Cushman & Wakefield said the figures reflected a deeper transformation in consumer behaviour. Spending is increasingly shifting away from purely functional purchases toward experience-driven and social consumption, prompting shopping centres to rethink tenant mixes and spatial design.
"Consumption models are being reshaped," said Luo Huanjun, secretary general of the Southwest Shopping Centre Club (Chongqing). "The traditional logic of people, goods, and space has changed. Consumers are looking for immersive experiences and emotional resonance, while commercial spaces are evolving from single-channel retail into integrated, multi-scenario destinations."
Retail operators have responded by reshaping formats and offerings, rolling out large-scale flagship stores, IP-driven merchandise, and hybrid concepts that blend retail with dining, culture, and entertainment. One example is the budget-focused beverage chain Mixue, which opened a flagship outlet at Changjiahui Shopping Park and generated sales of more than 3.5 million yuan in its first eight days. The report said such integration has become a defining feature of the retail market, helping to stabilise footfall and tenant performance.

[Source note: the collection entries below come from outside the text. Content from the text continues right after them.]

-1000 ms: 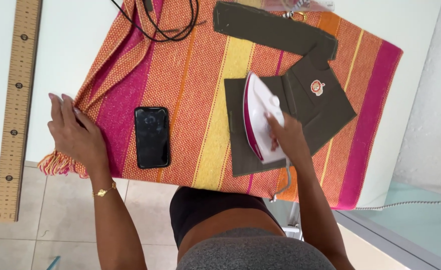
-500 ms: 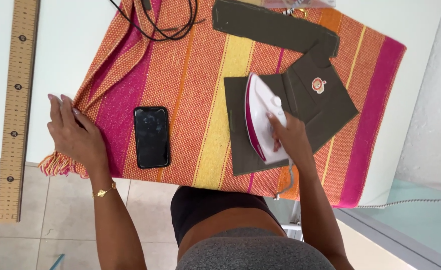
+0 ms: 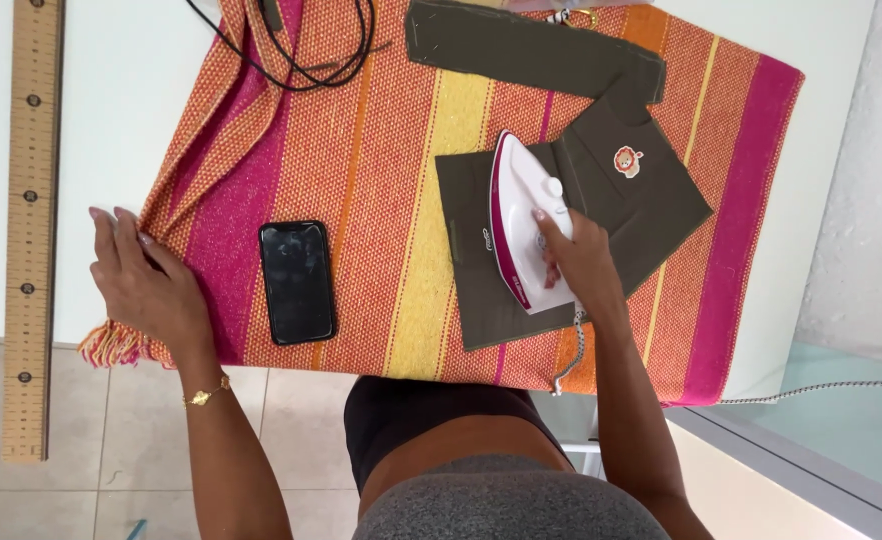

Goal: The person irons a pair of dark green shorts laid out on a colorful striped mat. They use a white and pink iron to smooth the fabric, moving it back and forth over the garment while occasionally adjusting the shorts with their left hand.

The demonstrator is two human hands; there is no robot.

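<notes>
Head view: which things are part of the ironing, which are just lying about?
In use: iron in right hand; olive garment; striped cloth, held flat by left hand.
Lying about: phone, wooden ruler, black cable.

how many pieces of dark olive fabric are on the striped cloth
2: a folded olive piece with a small round patch, under the iron gripped by the right hand; a long olive strip by the cloth's far edge.
</notes>
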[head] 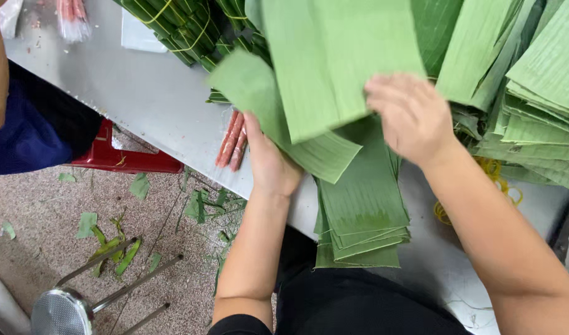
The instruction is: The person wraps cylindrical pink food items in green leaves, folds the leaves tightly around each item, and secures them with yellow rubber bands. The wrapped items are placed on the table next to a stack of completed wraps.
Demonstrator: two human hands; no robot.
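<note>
Tied leaf bundles (191, 28) are lying at the far end of the grey tabletop (142, 93). Pink sausage sticks (232, 140) are resting near the tabletop's edge. Yellow rubber bands (492, 170) are sitting on the tabletop's right part. Below the tabletop, a red stool (126, 158), leaf scraps (111, 245) and a metal stool (64, 310) are standing on the speckled floor (42, 217).

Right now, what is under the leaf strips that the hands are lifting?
A stack of cut leaves lies on the table. Its top end is hidden by the lifted strips and both hands.
</note>
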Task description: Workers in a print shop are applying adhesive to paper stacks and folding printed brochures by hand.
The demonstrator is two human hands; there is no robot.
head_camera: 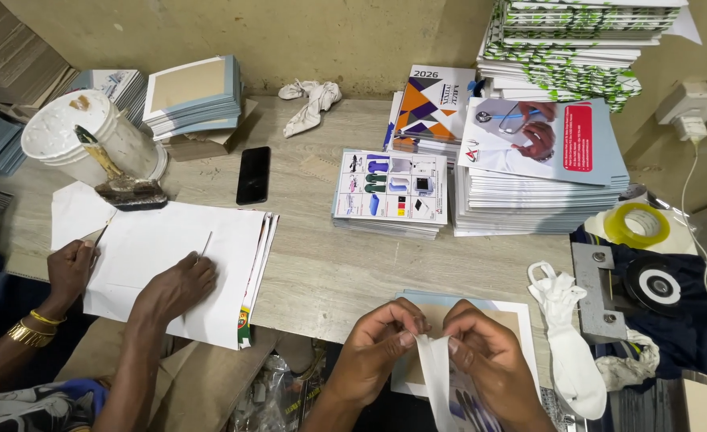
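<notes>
Nearby, white bucket (57, 128) holds 1 glue brush (101, 158).

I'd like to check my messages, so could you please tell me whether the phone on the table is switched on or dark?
Dark. The black phone lies flat on the wooden table, and its screen shows no light or picture.

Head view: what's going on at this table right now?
The person's left hand and right hand pinch a white strip between their fingertips, above a blue-edged board at the table edge. To the left, a co-worker's hands press down on a stack of white sheets. Piles of printed booklets, a phone and a white bucket sit farther back.
</notes>
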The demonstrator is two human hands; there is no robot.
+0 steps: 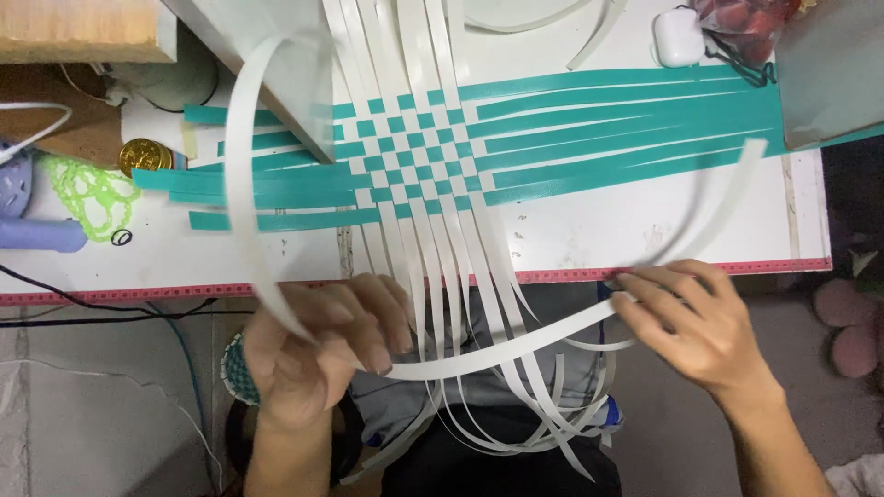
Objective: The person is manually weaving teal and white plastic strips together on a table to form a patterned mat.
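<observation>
Left hand (318, 345): closed on long white strip (516, 345). Right hand (692, 317): fingers pinching same strip, hands well apart. Beyond: teal-and-white woven mat (414, 147) on white table (589, 230); gold tin (145, 156).

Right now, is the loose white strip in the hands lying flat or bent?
Bent. The white strip sags in a curve between the left hand and right hand, and both ends arc up over the table.

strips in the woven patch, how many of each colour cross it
Counting the checks in the woven patch; overlaps make this approximate.
teal strips, running sideways: 8
white strips, running lengthways: 8
loose white strip held between left hand and right hand, not woven in: 1
Total: 17
</observation>
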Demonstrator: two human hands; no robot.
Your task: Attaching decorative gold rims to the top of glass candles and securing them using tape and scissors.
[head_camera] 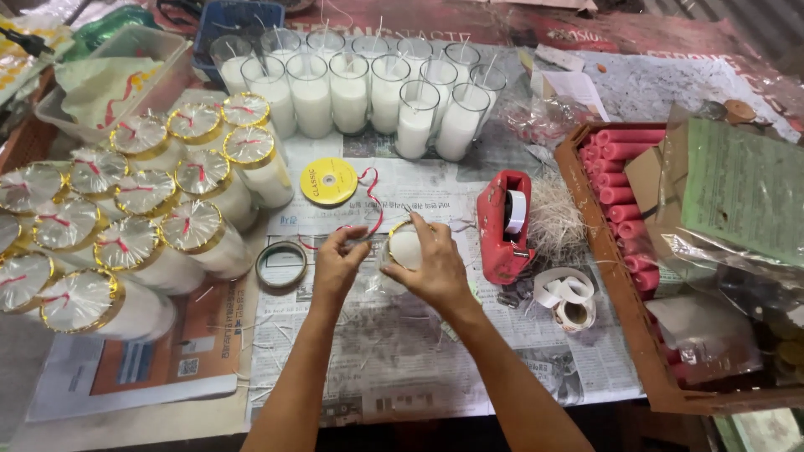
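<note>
A crowded worktop (662, 88) fills the view, spread with newspaper (394, 351) across its middle. The only open stretch lies on that newspaper, just in front of the hands and toward the near edge; everywhere else things press in.

At the right a long wooden tray (624, 310) holds red candle sticks (624, 155), and its far end is buried under plastic bags and a green paper sheet (741, 188), so what lies beneath cannot be told. At the left a cluster of wrapped candles (126, 243) with gold rims and red ties lies tipped on its side, running off the left edge. Along the back stands a block of unwrapped white glass candles (368, 92), upright and touching one another.

Nearer the middle, a red tape dispenser (502, 226) sits just right of the hands, with a tuft of pale fibre (557, 222) behind it and small tape rolls (569, 297) in front. A yellow ribbon spool (328, 181) lies behind the hands, its red ribbon (373, 197) trailing toward them. A flat metal ring (281, 264) lies just to the left.

The left hand (337, 266) pinches clear wrapping with closed fingertips. The right hand (437, 268) grips a glass candle (405, 248) at the centre of the newspaper, mostly covering it; only its gold rim and white wax show.
</note>
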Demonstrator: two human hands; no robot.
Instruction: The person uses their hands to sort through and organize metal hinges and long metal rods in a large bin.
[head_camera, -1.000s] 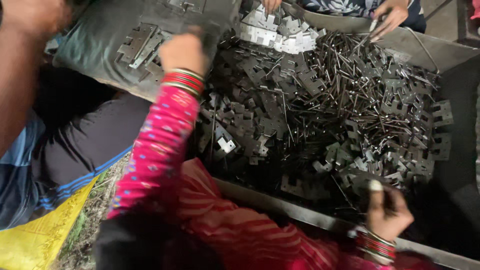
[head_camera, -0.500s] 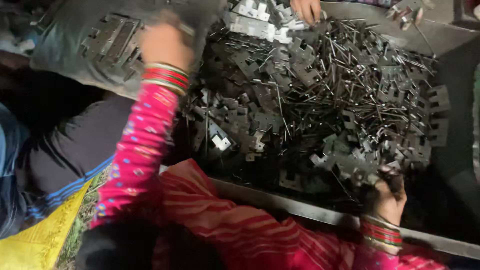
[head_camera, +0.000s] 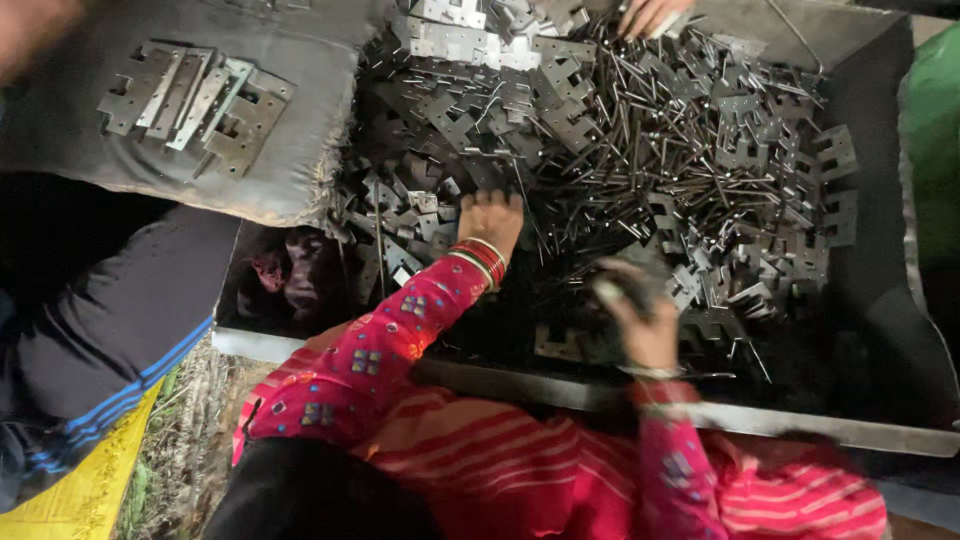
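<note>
Metal tray (head_camera: 880, 100) — heaped hinge plates (head_camera: 560, 120), pins, grey cloth (head_camera: 300, 100) beside

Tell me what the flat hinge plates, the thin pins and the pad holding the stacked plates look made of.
Hinge plates: apparently sheet metal, bare grey, dull glints.
Pins: likely steel rod, thin, straight, shiny.
Pad: seemingly grey woven cloth, frayed edge, soft sag.

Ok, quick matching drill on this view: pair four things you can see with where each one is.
Things:
1. left hand
2. right hand
3. flat hinge plates
4. another person's hand

Places:
A. top edge of the tray
B. on the grey cloth
C. reaching into the pile, left of centre
D. blurred, by the tray's near rim

Pairs: 1-C, 2-D, 3-B, 4-A
</note>
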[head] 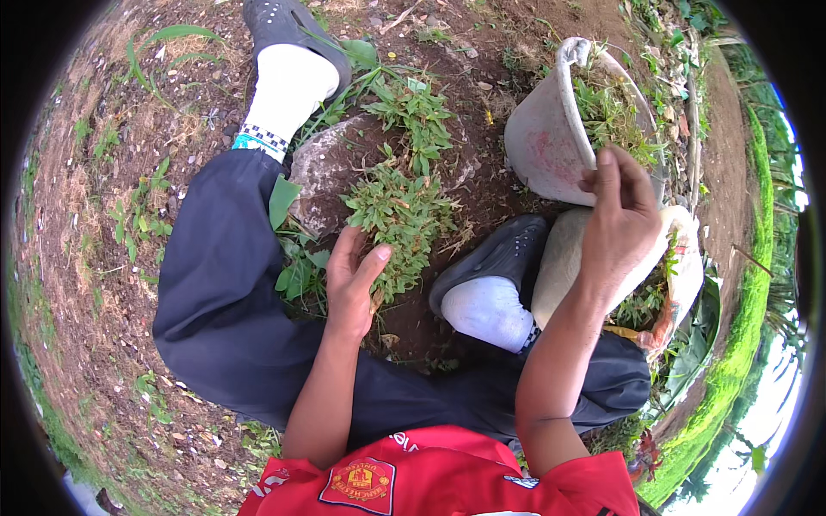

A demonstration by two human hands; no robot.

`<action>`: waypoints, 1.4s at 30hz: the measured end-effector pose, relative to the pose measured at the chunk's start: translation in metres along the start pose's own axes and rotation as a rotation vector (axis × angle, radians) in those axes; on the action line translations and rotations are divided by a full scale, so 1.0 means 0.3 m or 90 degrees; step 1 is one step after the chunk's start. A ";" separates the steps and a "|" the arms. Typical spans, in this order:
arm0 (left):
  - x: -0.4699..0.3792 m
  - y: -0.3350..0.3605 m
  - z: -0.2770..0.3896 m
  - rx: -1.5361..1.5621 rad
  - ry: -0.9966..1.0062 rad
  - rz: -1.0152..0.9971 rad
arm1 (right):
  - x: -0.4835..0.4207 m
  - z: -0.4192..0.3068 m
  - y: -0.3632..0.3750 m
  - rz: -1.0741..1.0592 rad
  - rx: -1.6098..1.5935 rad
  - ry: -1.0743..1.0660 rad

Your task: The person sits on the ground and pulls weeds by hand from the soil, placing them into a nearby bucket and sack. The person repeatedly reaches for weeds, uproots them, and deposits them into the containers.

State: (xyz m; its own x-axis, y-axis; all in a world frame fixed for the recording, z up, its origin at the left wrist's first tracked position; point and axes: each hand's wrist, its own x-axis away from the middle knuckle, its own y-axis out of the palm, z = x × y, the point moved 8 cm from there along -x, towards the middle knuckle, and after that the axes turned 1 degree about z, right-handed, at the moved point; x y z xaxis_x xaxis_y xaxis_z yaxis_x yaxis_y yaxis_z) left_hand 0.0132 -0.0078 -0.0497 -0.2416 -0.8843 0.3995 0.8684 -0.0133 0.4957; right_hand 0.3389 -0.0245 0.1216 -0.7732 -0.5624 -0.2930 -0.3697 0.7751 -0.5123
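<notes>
A clump of small leafy green plants [406, 219], brownish at some tips, is at the middle, over bare soil. My left hand [353, 277] grips its near left edge, with the thumb over the leaves and the other fingers partly hidden. To the right, a worn whitish plastic bucket [548, 142] with reddish stains leans over, and green plants [606, 106] fill its mouth. My right hand [619, 206] is at the bucket's near rim, thumb and fingers bent close together. Whether anything is pinched there cannot be made out.
A pale sack [571, 264] with greenery in its opening lies beside my right shoe [497, 251]. A flat stone [326, 171] lies near my left leg [219, 277]. More leafy plants [419, 122] grow beyond the clump. Bright green grass [755, 258] runs along the far right.
</notes>
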 end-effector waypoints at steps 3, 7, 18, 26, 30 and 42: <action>0.001 0.005 0.000 0.023 -0.012 -0.019 | -0.117 -0.054 -0.097 0.120 0.038 -0.047; 0.013 0.014 0.009 0.050 -0.015 -0.049 | -0.077 -0.109 -0.095 0.134 0.222 -0.141; 0.077 0.107 0.171 -0.498 0.322 -0.108 | 0.470 -0.064 0.319 -0.454 -0.064 0.013; 0.089 0.136 0.186 -0.584 0.415 -0.095 | 0.538 0.113 0.328 -0.440 -0.363 0.315; 0.090 0.143 0.188 -0.592 0.440 -0.098 | 0.569 0.158 0.343 -0.430 -0.472 0.392; 0.106 0.155 0.175 -0.699 0.502 -0.066 | 0.464 -0.042 0.268 -0.399 -0.060 -0.225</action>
State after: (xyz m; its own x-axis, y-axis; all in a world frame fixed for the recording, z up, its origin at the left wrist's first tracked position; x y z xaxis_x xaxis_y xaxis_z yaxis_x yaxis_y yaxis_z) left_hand 0.0233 -0.0120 0.0267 -0.3378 -0.8814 -0.3303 0.8460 -0.1304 -0.5170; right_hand 0.1953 -0.0368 0.0497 -0.1937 -0.9563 -0.2190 -0.7442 0.2886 -0.6024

In 2025, demand in Chongqing's high-standard warehouse market became increasingly concentrated, underscoring a clear shift toward industry-driven requirements. According to the report, the automotive and manufacturing supply chain emerged as the dominant source of demand, supported by rising demand for parts storage and logistics services linked to the city's fast-growing new-energy vehicle sector.
The main welding line at the Seres factory processes automotive components. (Photo/Seres)
Two trends stood out. Demand for warehousing of knock-down (KD) parts rose sharply as manufacturers accelerated their overseas expansion, driving greater volumes of imported components requiring transit and storage. This, in turn, has raised operational requirements for high-standard warehouses, including tighter temperature and humidity control, more efficient cargo sorting, and faster inventory turnover.
At the same time, demand for automotive parts warehousing continued to expand, fuelled by rapid growth in the new energy vehicle industry and the upgrading of supply chains for core components such as batteries, motors, and electronic control systems. Parts storage increasingly features small-batch, high-frequency,y and high-efficiency operations, further strengthening demand for modern logistics facilities.
On the supply side, land for logistics use has become more concentrated in districts such as Jiangjin and Jiulongpo. The two districts have emerged as the main areas for new high-standard warehouse supply, benefiting from their strategic locations and transport links.
For instance, Jiangjin has attracted logistics developers with a steady stream of high-quality sites for integrated warehousing and distribution projects, while Jiulongpo's new land has been closely aligned with the automotive parts and intelligent equipment industries. This shift has eased land constraints in Chongqing's core areas and is accelerating the formation of a more hub-based and clustered logistics network across the city.
For market participants, the shift has opened a window of opportunity for investors to acquire or consolidate logistics assets, particularly state-owned enterprises that benefit from lower financing costs and longer investment horizons, the report said.